What needs to be done: Reproduce the listing below exactly, from its first line down to and including the line with "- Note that".

Data for this exercise:
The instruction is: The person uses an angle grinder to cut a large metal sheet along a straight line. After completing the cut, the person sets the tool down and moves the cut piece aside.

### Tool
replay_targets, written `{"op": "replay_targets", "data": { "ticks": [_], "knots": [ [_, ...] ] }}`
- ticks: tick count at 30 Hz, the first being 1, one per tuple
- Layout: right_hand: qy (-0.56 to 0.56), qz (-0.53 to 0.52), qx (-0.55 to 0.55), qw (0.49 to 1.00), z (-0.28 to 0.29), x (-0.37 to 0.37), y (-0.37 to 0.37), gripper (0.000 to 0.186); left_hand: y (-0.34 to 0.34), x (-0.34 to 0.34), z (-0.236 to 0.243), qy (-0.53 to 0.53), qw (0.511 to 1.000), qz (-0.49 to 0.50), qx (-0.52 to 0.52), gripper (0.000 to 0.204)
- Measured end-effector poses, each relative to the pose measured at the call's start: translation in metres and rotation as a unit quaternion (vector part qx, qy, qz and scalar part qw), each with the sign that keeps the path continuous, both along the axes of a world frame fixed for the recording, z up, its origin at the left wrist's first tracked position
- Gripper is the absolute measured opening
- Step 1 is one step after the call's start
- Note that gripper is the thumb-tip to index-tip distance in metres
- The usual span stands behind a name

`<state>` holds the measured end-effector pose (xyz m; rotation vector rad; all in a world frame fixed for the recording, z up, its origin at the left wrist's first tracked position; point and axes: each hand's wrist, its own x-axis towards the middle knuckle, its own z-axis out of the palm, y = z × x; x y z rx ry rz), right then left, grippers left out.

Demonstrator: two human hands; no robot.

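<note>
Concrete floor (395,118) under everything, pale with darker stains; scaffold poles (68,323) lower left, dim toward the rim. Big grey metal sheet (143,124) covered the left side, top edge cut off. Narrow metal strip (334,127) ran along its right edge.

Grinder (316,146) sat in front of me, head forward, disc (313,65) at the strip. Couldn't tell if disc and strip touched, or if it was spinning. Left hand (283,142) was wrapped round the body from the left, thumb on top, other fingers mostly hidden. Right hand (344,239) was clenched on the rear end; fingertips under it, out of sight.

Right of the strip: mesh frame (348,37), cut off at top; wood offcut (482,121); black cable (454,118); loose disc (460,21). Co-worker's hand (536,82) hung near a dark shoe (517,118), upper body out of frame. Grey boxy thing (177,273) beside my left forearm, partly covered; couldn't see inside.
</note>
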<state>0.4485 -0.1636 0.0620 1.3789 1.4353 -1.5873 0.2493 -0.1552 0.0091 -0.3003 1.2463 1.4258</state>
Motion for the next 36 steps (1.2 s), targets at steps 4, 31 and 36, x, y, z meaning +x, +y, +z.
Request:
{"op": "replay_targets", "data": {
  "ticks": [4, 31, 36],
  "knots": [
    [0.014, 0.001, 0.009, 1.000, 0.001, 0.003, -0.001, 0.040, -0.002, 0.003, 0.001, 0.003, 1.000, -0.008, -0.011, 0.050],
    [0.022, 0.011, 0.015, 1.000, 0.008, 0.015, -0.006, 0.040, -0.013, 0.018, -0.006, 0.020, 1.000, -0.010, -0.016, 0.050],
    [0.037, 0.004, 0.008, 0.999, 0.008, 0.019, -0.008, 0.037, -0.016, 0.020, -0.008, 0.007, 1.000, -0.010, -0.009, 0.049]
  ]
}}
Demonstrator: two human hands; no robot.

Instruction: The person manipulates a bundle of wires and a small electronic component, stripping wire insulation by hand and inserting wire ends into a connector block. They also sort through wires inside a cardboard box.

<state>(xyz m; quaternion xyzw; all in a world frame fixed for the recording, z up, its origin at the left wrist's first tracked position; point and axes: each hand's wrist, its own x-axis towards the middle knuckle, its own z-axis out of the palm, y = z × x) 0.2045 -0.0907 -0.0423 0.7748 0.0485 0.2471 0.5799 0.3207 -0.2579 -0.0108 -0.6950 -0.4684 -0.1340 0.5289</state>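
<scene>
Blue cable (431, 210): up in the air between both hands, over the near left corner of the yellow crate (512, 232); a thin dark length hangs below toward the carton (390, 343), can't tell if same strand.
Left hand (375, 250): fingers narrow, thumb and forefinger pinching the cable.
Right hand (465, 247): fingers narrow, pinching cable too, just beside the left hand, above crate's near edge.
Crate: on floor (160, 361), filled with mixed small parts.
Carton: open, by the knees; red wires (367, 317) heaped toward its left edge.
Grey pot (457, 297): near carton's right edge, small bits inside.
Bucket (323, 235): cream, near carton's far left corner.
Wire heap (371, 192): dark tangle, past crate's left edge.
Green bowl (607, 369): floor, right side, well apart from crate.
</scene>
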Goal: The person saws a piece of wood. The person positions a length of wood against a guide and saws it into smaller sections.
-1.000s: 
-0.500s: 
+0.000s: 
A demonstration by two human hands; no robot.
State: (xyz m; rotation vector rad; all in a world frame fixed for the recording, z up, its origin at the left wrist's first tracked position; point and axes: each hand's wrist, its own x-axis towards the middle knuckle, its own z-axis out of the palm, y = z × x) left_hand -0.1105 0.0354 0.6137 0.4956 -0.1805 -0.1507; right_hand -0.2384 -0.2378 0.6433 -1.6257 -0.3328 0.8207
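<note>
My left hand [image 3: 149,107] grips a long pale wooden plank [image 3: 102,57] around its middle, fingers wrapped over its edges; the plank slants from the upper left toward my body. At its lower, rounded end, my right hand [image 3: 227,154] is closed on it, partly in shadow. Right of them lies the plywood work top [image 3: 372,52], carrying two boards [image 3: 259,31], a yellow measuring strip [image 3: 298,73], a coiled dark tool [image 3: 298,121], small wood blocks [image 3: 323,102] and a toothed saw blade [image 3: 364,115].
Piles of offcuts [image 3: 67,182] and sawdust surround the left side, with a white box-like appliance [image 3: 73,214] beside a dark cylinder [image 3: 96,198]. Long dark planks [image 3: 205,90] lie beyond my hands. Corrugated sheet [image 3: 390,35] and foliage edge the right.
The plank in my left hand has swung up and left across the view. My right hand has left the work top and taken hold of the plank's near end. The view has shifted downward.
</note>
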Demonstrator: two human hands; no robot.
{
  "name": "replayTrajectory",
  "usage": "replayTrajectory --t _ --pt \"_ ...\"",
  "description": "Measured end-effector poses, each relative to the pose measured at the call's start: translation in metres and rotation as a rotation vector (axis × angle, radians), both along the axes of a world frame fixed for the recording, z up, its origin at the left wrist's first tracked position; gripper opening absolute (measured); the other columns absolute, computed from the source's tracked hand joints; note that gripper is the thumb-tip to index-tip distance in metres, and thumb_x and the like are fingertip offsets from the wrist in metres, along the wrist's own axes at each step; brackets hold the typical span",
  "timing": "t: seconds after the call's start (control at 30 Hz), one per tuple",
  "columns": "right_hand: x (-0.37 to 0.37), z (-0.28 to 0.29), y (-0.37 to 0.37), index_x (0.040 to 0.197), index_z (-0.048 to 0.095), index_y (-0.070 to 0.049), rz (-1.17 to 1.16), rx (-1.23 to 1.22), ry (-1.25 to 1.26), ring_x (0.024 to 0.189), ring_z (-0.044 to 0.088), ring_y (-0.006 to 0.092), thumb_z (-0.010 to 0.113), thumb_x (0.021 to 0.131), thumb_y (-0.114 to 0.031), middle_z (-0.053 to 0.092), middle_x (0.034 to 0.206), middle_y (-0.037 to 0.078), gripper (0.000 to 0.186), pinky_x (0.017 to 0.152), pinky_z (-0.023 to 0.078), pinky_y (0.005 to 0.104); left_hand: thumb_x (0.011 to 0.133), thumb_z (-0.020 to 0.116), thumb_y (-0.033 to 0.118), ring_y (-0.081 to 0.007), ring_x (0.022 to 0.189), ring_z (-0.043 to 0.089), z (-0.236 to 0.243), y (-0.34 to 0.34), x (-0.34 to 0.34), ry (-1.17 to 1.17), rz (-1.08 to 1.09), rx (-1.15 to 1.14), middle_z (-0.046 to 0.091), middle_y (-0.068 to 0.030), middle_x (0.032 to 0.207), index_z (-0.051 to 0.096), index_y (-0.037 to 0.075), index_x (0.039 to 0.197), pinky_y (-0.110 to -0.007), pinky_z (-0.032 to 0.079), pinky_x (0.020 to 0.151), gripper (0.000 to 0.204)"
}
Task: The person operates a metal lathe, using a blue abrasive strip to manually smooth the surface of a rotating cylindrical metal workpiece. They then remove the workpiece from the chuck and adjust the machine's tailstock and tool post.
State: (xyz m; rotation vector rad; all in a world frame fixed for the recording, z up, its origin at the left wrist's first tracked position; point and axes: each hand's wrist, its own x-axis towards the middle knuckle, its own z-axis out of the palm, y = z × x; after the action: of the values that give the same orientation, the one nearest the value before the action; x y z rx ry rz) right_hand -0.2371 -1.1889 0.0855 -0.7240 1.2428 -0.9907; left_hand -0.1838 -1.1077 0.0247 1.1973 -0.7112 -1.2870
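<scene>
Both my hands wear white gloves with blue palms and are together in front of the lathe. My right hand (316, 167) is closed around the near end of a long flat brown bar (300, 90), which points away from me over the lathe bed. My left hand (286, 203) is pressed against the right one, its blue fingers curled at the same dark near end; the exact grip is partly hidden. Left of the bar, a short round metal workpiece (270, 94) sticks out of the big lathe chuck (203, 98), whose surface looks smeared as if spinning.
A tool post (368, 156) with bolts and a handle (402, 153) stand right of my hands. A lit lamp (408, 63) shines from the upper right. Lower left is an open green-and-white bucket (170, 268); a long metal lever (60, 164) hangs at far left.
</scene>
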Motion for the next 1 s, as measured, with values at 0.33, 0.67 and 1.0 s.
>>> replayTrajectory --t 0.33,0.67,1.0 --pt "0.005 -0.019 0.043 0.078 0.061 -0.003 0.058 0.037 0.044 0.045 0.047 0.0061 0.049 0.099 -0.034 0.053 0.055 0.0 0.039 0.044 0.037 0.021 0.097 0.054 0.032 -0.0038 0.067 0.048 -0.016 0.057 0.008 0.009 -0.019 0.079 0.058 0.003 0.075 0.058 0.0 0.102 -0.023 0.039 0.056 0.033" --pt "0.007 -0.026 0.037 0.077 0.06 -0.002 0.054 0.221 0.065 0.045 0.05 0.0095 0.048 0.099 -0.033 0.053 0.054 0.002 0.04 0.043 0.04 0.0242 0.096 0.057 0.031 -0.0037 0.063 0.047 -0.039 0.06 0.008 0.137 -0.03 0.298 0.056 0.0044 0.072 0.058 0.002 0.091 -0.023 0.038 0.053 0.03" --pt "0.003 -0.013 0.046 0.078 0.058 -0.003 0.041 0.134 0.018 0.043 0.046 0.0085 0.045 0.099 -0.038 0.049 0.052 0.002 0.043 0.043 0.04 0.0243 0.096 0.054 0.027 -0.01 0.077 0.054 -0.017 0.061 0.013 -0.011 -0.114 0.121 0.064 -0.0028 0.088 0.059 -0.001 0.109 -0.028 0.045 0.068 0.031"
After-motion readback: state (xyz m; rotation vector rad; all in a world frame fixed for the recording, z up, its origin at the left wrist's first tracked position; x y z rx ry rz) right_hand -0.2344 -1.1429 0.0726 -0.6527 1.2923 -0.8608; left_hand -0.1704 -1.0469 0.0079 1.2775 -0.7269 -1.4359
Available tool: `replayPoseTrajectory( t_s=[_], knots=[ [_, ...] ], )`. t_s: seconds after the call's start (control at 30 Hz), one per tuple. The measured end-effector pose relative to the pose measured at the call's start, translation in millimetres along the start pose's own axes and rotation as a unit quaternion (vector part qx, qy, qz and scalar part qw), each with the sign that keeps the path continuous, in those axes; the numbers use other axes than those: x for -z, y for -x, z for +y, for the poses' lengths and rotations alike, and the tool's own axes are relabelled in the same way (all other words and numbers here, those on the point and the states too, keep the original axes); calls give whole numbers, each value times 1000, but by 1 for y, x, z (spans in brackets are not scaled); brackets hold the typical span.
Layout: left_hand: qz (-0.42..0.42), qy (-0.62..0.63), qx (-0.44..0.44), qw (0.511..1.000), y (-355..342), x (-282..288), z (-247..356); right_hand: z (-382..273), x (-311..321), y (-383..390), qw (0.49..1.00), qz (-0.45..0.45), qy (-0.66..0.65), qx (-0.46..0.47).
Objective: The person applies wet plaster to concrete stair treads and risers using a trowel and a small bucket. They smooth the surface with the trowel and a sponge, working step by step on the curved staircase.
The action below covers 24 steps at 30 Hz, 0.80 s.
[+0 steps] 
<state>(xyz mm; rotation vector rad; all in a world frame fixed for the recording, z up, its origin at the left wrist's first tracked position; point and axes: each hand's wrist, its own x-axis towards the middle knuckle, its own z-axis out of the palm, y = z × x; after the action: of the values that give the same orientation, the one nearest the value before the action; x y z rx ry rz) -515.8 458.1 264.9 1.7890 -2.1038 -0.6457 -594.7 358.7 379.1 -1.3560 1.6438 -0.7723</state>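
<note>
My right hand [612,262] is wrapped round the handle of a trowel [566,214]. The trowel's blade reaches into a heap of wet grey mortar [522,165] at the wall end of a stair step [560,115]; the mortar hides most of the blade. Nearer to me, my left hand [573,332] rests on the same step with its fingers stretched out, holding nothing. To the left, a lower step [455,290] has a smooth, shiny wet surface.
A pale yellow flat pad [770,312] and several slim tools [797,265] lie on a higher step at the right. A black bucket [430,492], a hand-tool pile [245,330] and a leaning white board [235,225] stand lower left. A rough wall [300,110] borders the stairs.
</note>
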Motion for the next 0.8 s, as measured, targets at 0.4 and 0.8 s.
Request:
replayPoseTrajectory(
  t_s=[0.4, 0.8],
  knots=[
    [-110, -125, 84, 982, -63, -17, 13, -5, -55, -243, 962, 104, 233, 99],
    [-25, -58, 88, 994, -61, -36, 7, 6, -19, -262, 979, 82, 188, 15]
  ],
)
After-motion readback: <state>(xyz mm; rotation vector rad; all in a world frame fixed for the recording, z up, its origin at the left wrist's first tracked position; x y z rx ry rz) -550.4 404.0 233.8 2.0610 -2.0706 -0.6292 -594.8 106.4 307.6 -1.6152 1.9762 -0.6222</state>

Written reply:
The instruction is: The person uses an angle grinder to cut a large metal sheet along a straight line. After completing the cut, the person sets the tool down and moves the cut piece aside.

### Tool
replay_targets, written `{"op": "replay_targets", "data": { "ticks": [_], "knots": [ [_, ...] ] }}`
- ticks: tick count at 30 Hz, the first being 1, one per tuple
- Layout: right_hand: qy (-0.56 to 0.56), qz (-0.53 to 0.52), qx (-0.55 to 0.55), qw (0.49 to 1.00), z (-0.28 to 0.29), x (-0.37 to 0.37), y (-0.37 to 0.37), gripper (0.000 to 0.186); left_hand: y (-0.34 to 0.34), x (-0.34 to 0.34), z (-0.236 to 0.243), qy (-0.53 to 0.53), qw (0.511 to 1.000), qz (-0.49 to 0.50), qx (-0.52 to 0.52), gripper (0.000 to 0.204)
- Measured end-effector poses, each relative to the pose measured at the call's start: translation in metres and rotation as a unit quaternion (vector part qx, qy, qz and scalar part qw), each with the sign that keeps the path continuous, both along the axes of a world frame fixed for the recording, z up, its origin at the left wrist's first tracked position
- Gripper is the absolute measured opening
- Step 1 is one step after the call's start
- Note that gripper is the thumb-tip to index-tip distance in metres

With the answer given, the exercise is closed.